On April 14, 2007, MTV2 began to air the show from 11 p.m. to 1 a.m. and put Saturday Rock the Deuce, a hard rock–alternative show, at 10. The week's episode was also re-aired on Tuesday mornings from 4:00 to 6:00 a.m.

Starting in 2008, Headbangers Ball had been aired erratically, sometimes airing several hours later than its normal airtime or not being aired at all. Its last on-air time slot was Tuesdays 3AM-4AM.

On July 21, 2011, Jose Mangin took over as host of Headbangers Ball, which is now a web-only show.

====The Ball====
On March 17, 2021, it was announced that Rachtman would be hosting The Ball, airing on Gimme Metal TV and presented by Knotfest.com. The show has Rachtman playing classic heavy metal music videos from bands like Megadeth, Metallica and Power Trip. The first episode premiered on March 27, 2021.

==Discography==
Headbangers Ball labeled products, including a guitar tabs book and three CD sets including artists such as Hatebreed, Opeth, DevilDriver, God Forbid, Chimaira, Dirge Within, Sevendust, Lacuna Coil, Atreyu, Mushroomhead, Shadows Fall, Children of Bodom, Lamb of God, A Life Once Lost, Cradle of Filth, Deftones, and Godsmack have also been sold.

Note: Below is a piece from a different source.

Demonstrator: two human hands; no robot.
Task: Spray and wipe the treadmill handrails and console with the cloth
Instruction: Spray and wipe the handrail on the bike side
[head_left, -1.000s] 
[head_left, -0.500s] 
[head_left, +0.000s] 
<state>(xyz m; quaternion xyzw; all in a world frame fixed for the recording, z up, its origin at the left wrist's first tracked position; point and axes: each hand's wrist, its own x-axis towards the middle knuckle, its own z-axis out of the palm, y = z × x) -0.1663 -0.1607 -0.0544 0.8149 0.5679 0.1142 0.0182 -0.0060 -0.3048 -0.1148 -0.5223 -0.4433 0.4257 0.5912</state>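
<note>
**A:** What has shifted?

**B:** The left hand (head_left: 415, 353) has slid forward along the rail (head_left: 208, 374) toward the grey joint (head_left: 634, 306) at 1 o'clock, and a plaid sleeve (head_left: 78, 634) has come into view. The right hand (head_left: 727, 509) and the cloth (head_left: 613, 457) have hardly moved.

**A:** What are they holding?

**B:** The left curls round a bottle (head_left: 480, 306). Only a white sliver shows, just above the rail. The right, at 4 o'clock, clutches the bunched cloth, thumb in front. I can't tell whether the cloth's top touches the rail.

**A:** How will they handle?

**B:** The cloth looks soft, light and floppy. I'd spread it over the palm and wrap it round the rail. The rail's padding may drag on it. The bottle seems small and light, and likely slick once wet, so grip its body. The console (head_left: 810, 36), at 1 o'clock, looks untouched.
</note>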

Each album has at least one live song. The first Headbangers Ball compilation featured "Raining Blood" by Slayer as its live track, the second compilation used an in-studio performance of "My Tortured Soul" by Probot, and the latest compilation had two live tracks: "A Bid Farewell" by Killswitch Engage and "Now You've Got Something To Die For" by Lamb of God. The earliest-released CD has famous bands, and the second has obscure ones. Songs featuring Slipknot band members Corey Taylor and Joey Jordison appeared on all three CDs through their other bands. Other bands that have appeared on all three compilations include Killswitch Engage, Lamb of God, and In Flames.